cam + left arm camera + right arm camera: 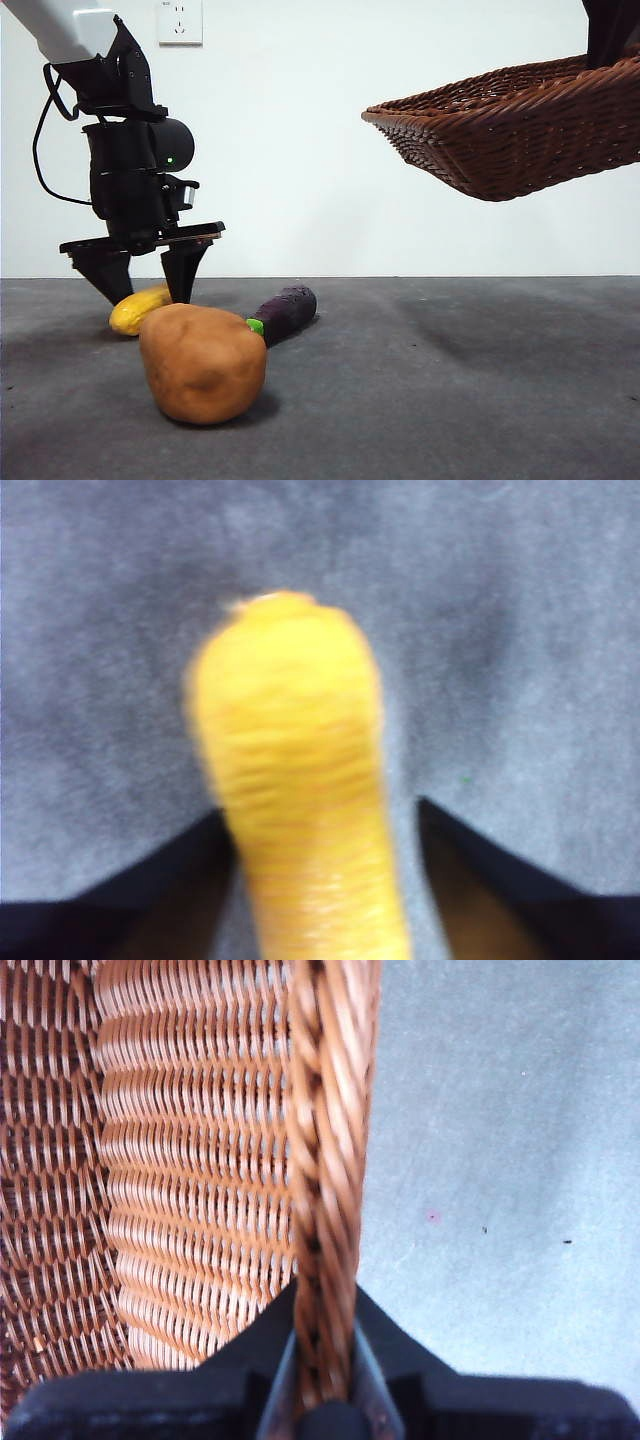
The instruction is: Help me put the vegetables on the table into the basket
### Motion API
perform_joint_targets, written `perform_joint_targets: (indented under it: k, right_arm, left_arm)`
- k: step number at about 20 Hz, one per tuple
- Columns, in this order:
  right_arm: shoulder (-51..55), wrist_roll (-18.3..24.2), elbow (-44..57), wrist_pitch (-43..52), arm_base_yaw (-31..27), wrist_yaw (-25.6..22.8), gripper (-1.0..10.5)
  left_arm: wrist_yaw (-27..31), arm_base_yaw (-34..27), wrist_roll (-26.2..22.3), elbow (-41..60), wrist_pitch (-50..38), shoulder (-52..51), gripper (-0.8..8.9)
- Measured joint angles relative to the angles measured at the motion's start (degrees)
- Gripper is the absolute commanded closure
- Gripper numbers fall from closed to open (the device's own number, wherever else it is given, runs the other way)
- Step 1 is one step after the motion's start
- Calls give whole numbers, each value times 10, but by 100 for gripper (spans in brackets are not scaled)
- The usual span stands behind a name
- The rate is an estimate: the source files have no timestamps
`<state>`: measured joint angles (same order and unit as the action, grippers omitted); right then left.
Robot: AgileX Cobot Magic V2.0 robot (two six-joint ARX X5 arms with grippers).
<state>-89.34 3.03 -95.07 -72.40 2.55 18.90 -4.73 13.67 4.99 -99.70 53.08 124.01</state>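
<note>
The yellow corn cob (138, 310) lies on the table (420, 370) at the left. My left gripper (145, 295) is open and straddles it, one jaw on each side; the left wrist view shows the corn cob (300, 790) between the jaws with gaps on both sides. The orange-brown potato (202, 362) sits in front of the corn. The purple eggplant (285, 312) with its green stem lies just behind the potato. My right gripper (325, 1380) is shut on the braided rim of the wicker basket (325, 1160), holding the basket (520, 125) tilted in the air at the upper right.
A white wall with a power socket (180, 20) stands behind the table. The basket casts a faint shadow on the table's right half.
</note>
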Motion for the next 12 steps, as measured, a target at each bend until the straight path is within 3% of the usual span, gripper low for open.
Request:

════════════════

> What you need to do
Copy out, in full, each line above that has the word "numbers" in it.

> Reply
- Gripper numbers fall from closed to open (the device's own number, wherever else it is given, runs the other way)
- Calls give whole numbers, each value times 10, but by 100 for gripper (spans in brackets are not scaled)

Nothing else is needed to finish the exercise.